Высокий горбоносый Горец, сморщившись в понимающей ухмылке, отправился искать тех, кто мог что-то слышать о российском телеоператоре, находившемся в Ходже во время убийства Льва Панджшера.

Полковник был очень рад, что судьба не только уберегла Горца в большой войне, но оказалась милостива и в мелочи: его лучший разведчик остался при нем сейчас, когда чаще доводилось видеть затылки соратников, чем их глаза. На Горца можно рассчитывать в затяжной личной войне, он своим глазам верит больше, чем словам муллы, а глас желудка ему более умный советчик, чем звон золота. Курой никогда не спрашивал, отчего Горец вступил в войну, и не знал, на каком рубеже, на каком рубце души тот намерен остановиться. Не спрашивал, потому что видел в черных зрачках баловника анашой, что спрашивать этого не надо. Мудрый аль-Хуссейни научил его, что между всеми живущими на земле существует связь. Не словесная, а хрупкая, как застывшая стеклянная нить. Иди, высокий человек, иди по следу, меченному полковником Мироновым.
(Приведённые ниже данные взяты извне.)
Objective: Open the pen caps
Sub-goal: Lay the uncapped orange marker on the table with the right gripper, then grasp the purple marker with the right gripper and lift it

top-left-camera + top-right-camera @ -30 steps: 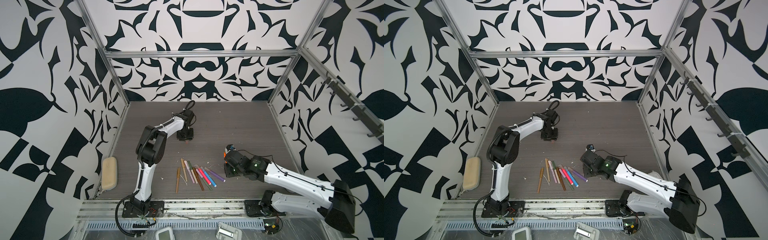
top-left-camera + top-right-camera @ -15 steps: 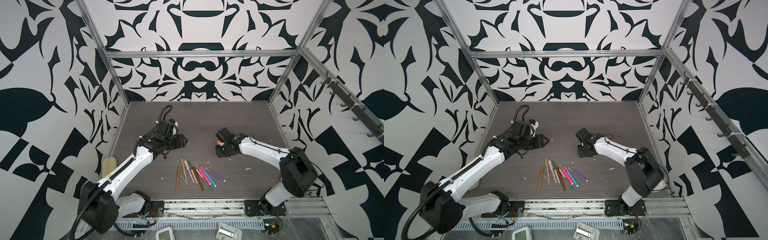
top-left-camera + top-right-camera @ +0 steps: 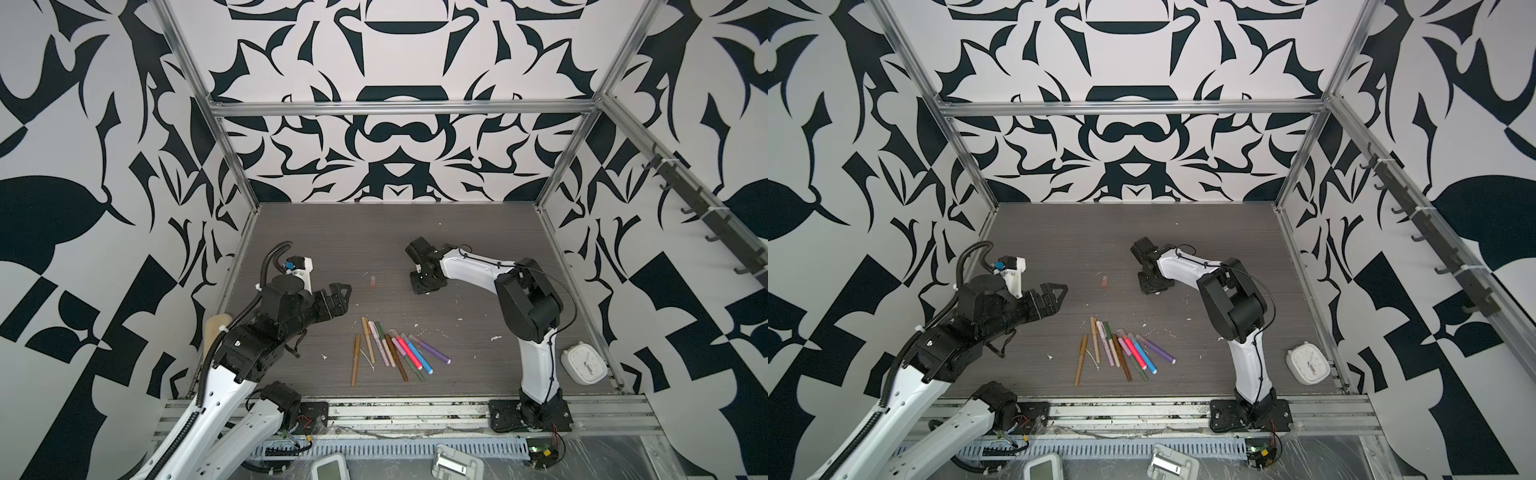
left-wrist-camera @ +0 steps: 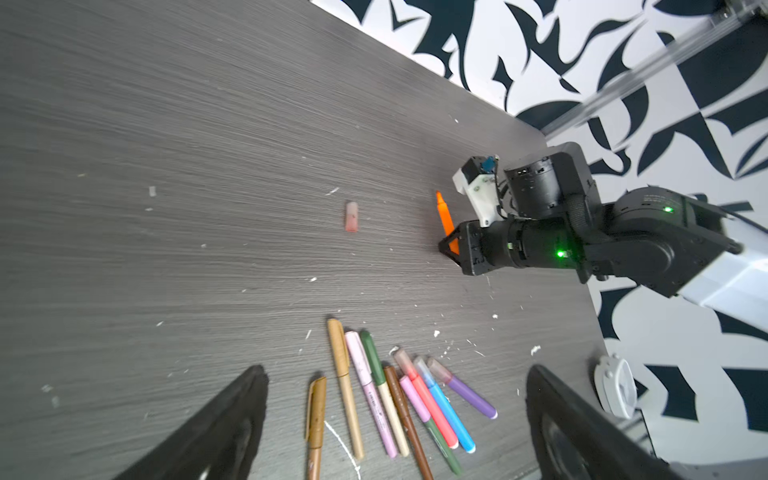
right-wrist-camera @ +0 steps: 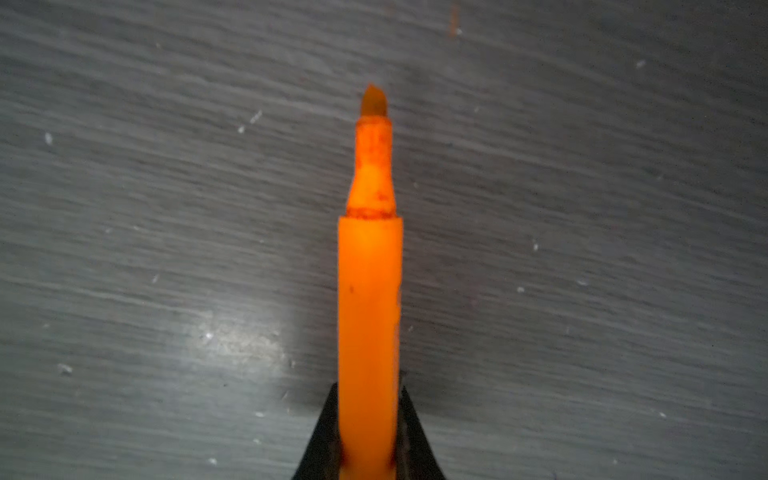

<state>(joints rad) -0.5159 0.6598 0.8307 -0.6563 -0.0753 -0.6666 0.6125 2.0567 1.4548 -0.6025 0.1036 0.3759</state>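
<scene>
My right gripper (image 5: 368,453) is shut on an uncapped orange pen (image 5: 368,291), its bare tip pointing away from the jaws just above the table; the left wrist view shows this gripper (image 4: 451,249) and pen (image 4: 444,216) too. A translucent pinkish pen cap (image 3: 372,281) (image 3: 1104,281) (image 4: 351,216) lies alone on the table between the arms. My left gripper (image 3: 340,295) (image 3: 1054,293) (image 4: 395,436) hangs open and holds nothing, left of the cap. Several capped pens (image 3: 395,351) (image 3: 1121,351) (image 4: 386,395) lie fanned out near the front edge.
A white clock (image 3: 584,368) (image 3: 1308,365) sits at the front right corner. A tan pad (image 3: 214,332) leans at the left edge behind my left arm. Small white flecks dot the grey table (image 3: 457,249). Patterned walls close in three sides.
My left gripper has opened wide and drawn back toward the front left, and the pinkish cap lies free on the table. The right gripper still holds the orange pen.
</scene>
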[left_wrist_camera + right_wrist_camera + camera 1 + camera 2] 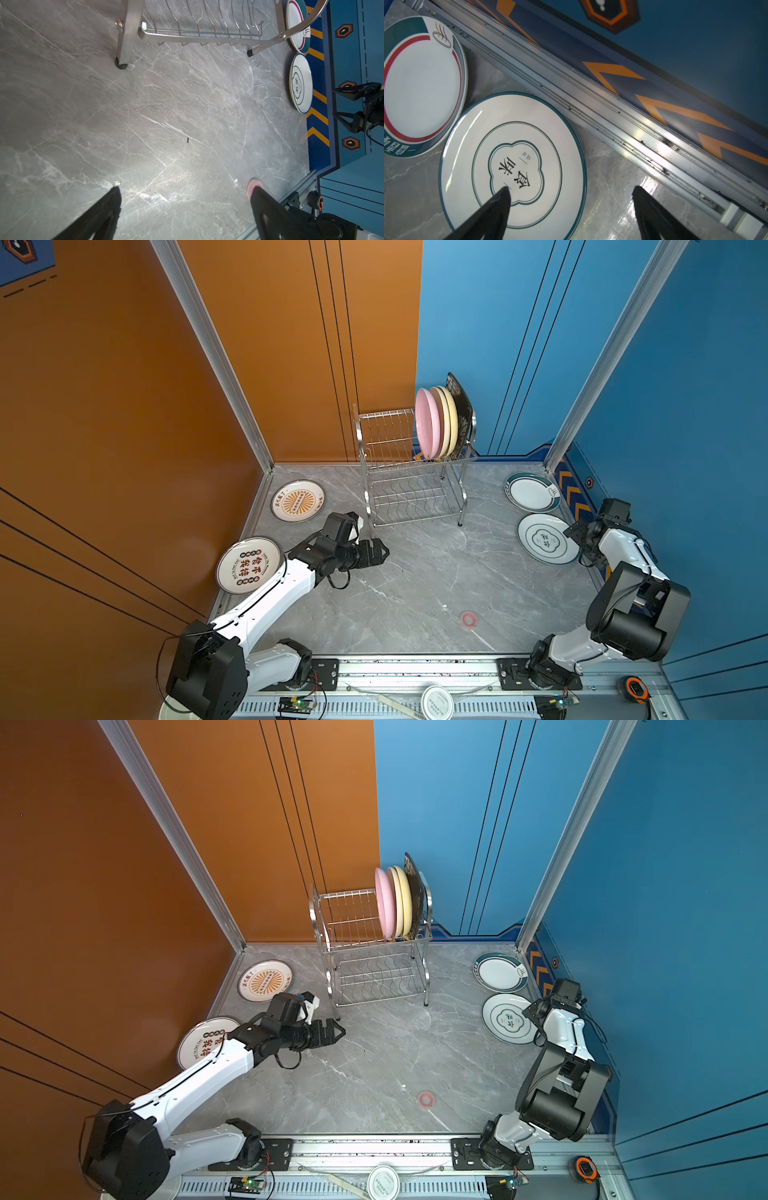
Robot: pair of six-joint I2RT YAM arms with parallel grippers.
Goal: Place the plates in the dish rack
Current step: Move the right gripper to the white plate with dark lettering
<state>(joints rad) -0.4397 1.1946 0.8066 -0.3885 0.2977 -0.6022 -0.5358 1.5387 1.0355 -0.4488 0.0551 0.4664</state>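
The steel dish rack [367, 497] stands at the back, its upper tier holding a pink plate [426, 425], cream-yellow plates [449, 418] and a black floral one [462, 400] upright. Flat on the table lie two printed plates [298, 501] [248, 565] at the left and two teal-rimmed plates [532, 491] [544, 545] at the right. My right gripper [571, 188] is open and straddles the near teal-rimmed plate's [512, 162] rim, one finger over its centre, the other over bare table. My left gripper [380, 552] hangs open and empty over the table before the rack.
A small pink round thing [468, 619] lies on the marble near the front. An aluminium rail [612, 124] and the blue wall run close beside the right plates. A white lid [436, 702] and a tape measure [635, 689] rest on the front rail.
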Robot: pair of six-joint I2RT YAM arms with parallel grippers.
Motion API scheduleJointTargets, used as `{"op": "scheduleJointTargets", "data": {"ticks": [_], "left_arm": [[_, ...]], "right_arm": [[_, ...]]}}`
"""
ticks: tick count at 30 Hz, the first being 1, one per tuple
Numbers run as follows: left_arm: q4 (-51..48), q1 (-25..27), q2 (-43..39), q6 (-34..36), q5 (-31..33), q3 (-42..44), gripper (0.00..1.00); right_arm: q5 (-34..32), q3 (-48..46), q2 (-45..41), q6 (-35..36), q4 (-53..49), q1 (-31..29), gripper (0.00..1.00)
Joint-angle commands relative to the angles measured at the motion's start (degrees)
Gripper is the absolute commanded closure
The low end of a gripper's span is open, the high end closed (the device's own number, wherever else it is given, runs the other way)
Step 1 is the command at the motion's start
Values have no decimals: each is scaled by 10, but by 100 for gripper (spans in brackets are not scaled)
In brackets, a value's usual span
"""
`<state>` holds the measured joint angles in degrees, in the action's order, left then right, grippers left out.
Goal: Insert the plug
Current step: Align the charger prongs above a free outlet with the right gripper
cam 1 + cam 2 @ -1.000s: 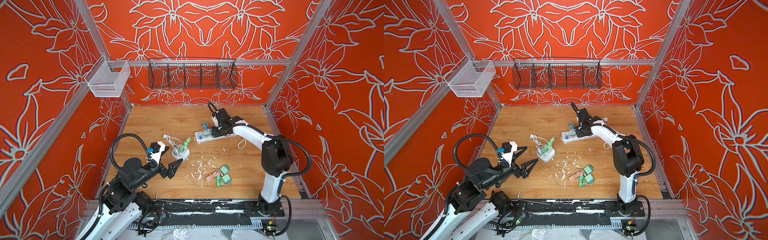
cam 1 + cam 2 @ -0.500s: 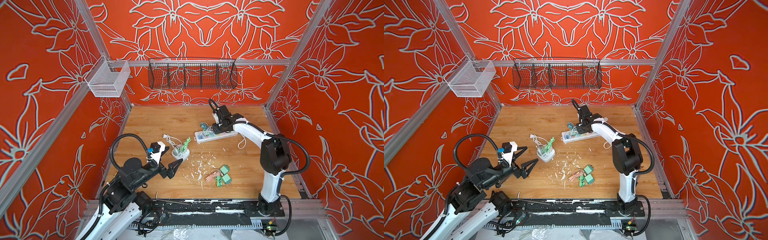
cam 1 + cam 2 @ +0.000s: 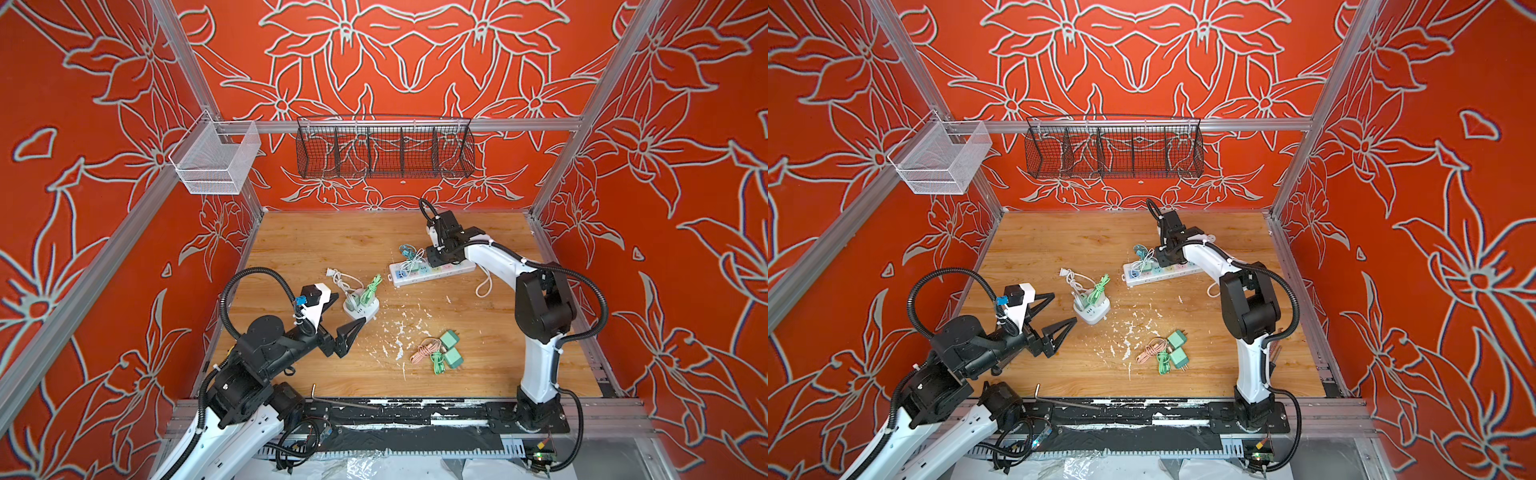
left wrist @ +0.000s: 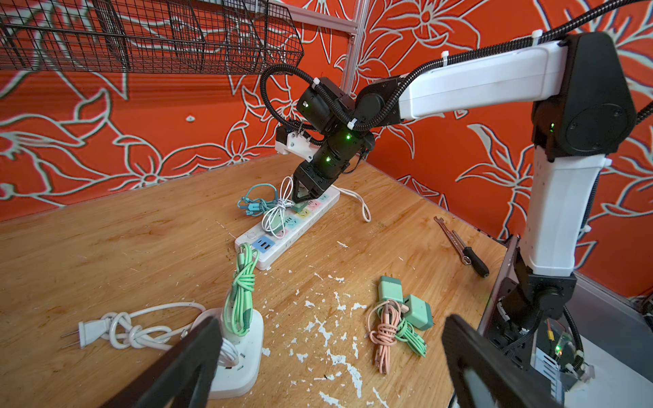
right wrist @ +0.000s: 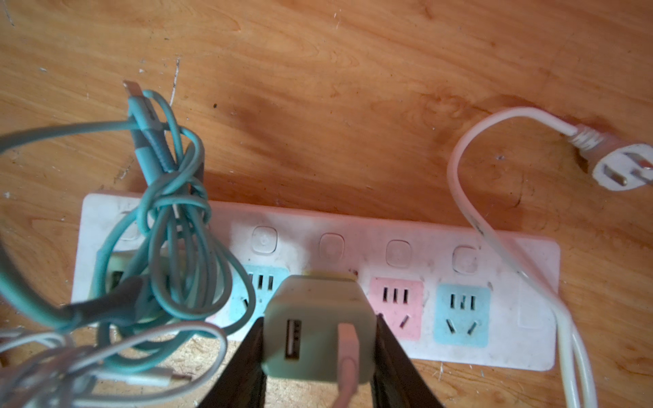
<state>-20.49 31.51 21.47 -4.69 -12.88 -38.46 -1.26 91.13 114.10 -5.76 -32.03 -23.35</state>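
The right gripper point(image 5: 319, 321) reaches down over the white power strip point(image 5: 494, 272), which lies toward the back of the wooden tabletop point(image 3: 316, 245). Its two black fingers point(image 5: 247, 356) are clenched on the sides of a pale green charger plug point(image 5: 318, 300). The plug stands upright on the strip, in the slot between a blue socket point(image 5: 259, 282) and a pink socket point(image 5: 395, 300). Whether its prongs are fully seated cannot be told. A pale cable point(image 5: 348, 353) runs from one of the plug's USB ports. A knotted teal cable point(image 5: 169, 219) lies over one end of the strip, and the strip's own cord ends in a white wall plug point(image 5: 625, 169) lying on the tabletop.

The left gripper point(image 3: 1064, 307) hovers near the front of the tabletop with its fingers point(image 3: 1059, 332) spread wide, grasping nothing. Just beside it stands a white cube socket point(image 3: 1094, 311) carrying a coiled green cable point(image 3: 1096, 291).
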Motion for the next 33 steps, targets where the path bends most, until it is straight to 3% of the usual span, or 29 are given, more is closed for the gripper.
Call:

Но только отправился Горец по следу, как вновь Куроя потревожил звонок московского его двойника. На сей раз Миронов не рассуждал о философии войны, как борьбы за старость. Он сообщил нечто важное об объекте их взаимного интереса и попросил звонить исключительно по «схеме один», как будто Курой обязан был знать, что сие означает. Афганец предположил, что всего лишь звонить следует на мобильный.

И Курой вернул Горца. Тот появился неожиданно скоро, как будто никуда и не отправлялся.

— Что, Горец, пусто как никогда? Или не искал? Поддался общему упадку духа? — Курой напустил строгости.

— Если бы общему, я бы в Фергану ушел, устат. К тихим киргизам. Отлежался бы там. Уйдем вместе, устат? Детей нагуляем, как правоверные. Они за нас довоевывать будут. В Ходже пришлые хазаре шепчутся, что за Кандагаром большая сила встала, арабы да чеченцы с наших мест поднялись, туда ушли.

— Что пришлые говорят, я уже знаю. Я тебя не за тем посылал. Рано к киргизам. Наша война — наш ишак. Ладно. Вижу, не узнал ничего. Так я дам тебе подсказку.

Полковник передал своему разведчику то, что сообщил ему о Паше Кеглере Миронов. О поездке в Ашхабад.

Горец, хоть и не подал вида, сразу уловил особым своим нюхом, что теперь есть чем подцепить занозу. В Ходже ошивался забавный туркмен, про которого сведущие люди говорили, что он знает про все и про всех. А о ком не знает, о тех может узнать. За деньги — охотно, а то и за интерес. Сам он приехал от какой-то московской газеты и уже успел, слышал Горец, сходить в неспокойный Герат.

Полковник заметил мимолетное изменение в темном лице агента.

— Что, Абдулла, пока не уйдешь к киргизам? Быстро вытащи эту занозу, этого Кеглера, и я отпущу тебя готовить зимовье.